**Work to be completed**
Extract all lines in the data that contain the word "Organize".

[Items listed in a dataset]
______
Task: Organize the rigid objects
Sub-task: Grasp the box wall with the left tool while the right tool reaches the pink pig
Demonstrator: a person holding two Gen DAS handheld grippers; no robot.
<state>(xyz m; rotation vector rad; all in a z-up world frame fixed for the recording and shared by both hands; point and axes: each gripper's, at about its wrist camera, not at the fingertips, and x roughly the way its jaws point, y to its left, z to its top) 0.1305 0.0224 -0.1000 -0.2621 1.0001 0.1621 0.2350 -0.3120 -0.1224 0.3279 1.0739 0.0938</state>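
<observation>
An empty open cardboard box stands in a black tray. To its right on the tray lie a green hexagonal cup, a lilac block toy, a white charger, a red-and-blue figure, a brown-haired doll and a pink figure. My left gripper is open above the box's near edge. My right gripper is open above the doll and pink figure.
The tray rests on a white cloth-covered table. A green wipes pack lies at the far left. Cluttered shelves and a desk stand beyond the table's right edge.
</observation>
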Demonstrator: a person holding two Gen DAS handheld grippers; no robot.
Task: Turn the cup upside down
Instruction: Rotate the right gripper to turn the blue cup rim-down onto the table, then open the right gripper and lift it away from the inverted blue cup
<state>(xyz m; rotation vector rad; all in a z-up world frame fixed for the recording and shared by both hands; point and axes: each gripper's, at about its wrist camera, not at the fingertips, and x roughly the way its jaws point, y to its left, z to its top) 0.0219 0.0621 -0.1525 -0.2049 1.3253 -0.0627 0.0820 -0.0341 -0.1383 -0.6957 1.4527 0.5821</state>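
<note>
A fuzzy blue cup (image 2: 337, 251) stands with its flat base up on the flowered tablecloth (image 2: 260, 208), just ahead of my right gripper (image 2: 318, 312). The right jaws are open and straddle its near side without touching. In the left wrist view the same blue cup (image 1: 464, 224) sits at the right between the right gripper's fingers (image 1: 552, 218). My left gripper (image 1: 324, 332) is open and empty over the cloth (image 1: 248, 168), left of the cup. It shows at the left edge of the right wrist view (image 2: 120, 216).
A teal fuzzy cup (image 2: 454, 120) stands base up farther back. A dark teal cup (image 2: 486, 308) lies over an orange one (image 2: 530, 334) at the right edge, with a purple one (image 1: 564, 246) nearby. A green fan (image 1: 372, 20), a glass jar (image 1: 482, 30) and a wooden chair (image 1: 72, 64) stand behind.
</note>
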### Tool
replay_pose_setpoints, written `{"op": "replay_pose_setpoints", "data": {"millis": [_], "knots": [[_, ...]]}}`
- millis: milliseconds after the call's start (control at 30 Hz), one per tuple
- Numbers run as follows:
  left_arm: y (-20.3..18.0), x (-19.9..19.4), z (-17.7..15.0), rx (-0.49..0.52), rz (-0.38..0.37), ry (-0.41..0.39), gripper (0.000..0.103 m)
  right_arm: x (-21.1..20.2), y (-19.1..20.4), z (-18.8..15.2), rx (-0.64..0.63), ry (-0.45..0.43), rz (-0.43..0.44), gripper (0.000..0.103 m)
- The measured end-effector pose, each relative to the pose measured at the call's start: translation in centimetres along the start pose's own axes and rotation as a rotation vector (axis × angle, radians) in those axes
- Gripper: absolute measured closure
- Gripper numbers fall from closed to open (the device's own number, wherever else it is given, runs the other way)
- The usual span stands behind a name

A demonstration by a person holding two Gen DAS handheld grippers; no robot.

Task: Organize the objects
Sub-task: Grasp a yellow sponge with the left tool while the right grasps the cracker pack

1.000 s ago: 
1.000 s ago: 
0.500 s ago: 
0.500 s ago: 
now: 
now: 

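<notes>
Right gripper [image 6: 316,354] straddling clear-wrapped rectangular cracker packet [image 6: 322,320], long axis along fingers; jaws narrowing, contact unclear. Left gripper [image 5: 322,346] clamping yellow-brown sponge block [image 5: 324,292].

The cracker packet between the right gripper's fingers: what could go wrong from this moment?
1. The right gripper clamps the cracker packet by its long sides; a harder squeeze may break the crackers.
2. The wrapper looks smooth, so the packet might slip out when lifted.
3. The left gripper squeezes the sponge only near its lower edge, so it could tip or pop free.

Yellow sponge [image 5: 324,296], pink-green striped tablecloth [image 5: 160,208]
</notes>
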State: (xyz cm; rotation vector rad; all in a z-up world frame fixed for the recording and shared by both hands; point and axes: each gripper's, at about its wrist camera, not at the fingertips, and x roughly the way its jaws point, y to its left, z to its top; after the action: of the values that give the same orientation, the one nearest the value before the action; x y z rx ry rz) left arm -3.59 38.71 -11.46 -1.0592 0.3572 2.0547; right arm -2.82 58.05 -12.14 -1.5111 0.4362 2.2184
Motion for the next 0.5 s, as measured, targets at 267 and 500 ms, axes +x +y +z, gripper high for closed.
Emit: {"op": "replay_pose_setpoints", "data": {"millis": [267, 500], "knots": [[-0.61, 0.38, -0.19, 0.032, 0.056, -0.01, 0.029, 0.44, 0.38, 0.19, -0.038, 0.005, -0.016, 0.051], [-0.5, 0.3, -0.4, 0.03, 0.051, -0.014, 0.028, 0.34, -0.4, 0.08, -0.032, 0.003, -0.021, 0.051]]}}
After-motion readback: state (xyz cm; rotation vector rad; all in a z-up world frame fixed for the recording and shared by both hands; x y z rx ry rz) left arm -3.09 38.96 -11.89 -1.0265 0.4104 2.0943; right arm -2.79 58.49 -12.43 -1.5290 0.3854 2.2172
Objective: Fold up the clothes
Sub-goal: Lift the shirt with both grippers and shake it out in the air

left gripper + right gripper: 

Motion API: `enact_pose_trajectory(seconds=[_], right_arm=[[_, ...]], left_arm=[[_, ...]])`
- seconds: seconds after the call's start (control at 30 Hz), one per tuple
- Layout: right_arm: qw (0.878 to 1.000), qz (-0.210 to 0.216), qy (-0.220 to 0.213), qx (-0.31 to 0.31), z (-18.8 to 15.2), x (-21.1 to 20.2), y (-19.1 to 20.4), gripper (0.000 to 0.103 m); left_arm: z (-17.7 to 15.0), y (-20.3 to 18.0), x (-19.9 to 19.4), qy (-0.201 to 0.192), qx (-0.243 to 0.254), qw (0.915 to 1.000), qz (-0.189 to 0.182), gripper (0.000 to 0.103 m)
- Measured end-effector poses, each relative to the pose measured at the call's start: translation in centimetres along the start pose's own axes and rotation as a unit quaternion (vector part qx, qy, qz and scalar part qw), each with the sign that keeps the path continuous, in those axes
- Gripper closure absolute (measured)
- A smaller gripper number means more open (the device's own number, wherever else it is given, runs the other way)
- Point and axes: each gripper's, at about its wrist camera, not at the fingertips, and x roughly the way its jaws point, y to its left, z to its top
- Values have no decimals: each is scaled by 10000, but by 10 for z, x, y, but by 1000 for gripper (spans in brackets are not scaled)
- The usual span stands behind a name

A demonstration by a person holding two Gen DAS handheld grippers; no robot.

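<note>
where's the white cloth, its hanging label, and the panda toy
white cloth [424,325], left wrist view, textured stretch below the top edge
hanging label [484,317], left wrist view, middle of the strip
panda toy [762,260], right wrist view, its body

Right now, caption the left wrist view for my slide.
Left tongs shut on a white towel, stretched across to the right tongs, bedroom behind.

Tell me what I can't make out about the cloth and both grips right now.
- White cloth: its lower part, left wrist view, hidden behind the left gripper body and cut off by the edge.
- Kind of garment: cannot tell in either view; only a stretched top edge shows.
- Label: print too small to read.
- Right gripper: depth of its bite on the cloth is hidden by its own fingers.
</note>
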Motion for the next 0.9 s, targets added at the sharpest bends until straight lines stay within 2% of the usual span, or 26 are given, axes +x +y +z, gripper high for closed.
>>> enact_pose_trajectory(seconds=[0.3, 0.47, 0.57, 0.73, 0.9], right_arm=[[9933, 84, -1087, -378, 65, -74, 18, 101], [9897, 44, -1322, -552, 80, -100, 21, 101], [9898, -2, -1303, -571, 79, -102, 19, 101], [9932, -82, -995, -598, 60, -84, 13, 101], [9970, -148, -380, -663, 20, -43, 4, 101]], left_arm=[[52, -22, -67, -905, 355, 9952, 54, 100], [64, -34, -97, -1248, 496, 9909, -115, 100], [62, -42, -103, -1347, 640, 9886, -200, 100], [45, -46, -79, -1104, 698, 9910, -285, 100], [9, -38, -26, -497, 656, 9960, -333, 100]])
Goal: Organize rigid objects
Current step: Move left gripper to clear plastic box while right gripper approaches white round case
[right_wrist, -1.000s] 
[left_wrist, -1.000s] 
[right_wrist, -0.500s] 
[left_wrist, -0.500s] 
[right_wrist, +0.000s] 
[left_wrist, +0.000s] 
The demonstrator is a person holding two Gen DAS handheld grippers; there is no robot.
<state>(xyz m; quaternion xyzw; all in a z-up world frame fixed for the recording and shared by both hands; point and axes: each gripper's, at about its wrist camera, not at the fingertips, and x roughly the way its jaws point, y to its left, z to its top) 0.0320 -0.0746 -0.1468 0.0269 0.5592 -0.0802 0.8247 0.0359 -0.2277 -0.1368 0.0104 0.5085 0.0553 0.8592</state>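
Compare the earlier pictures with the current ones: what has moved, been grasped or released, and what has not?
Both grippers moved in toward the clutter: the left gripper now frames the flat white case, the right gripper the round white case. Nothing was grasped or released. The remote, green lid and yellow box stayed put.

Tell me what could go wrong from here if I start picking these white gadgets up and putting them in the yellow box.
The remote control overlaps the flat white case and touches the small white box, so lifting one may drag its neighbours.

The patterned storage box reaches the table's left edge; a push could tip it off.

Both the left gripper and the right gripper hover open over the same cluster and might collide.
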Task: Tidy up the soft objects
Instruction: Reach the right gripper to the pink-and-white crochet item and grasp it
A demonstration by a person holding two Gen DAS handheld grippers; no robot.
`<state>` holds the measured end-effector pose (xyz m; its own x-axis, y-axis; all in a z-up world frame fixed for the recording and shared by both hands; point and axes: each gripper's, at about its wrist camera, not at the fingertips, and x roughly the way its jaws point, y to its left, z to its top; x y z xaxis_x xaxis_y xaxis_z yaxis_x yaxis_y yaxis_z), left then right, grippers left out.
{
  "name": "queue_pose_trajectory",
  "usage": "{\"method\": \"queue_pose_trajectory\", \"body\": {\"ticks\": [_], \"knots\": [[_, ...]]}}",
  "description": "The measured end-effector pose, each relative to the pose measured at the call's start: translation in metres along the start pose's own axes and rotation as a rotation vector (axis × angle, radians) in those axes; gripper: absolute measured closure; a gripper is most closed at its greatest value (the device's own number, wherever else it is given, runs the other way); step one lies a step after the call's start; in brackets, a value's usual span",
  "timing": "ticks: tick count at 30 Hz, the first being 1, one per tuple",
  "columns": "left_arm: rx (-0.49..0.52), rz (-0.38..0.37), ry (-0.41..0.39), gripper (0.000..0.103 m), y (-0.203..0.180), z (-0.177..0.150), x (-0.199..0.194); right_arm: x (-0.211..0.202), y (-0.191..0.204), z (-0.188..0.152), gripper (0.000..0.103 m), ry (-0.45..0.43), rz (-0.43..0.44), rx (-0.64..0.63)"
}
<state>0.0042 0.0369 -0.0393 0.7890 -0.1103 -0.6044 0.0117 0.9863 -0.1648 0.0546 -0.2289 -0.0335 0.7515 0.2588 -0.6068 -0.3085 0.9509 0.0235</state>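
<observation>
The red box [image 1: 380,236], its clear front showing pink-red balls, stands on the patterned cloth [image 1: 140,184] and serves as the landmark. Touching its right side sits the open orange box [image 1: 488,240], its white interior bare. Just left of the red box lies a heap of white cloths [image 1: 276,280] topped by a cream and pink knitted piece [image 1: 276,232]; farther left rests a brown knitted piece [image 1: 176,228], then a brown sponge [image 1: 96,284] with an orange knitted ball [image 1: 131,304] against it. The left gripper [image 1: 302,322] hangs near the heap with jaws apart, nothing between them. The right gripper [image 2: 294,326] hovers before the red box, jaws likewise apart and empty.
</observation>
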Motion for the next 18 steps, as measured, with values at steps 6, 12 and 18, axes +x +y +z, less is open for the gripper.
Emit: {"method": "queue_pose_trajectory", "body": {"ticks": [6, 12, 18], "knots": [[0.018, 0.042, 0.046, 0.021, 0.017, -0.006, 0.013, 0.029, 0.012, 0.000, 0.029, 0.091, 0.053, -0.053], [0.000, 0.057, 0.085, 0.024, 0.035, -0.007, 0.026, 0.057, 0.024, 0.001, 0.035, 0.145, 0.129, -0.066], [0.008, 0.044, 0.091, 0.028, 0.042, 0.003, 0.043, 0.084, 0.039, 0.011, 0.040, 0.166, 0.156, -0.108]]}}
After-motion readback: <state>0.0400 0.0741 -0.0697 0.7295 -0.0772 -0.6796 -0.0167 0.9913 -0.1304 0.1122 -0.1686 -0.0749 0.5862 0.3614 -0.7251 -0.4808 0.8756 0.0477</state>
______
**Task result**
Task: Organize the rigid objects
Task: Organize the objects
Goal: Organize rigid objects

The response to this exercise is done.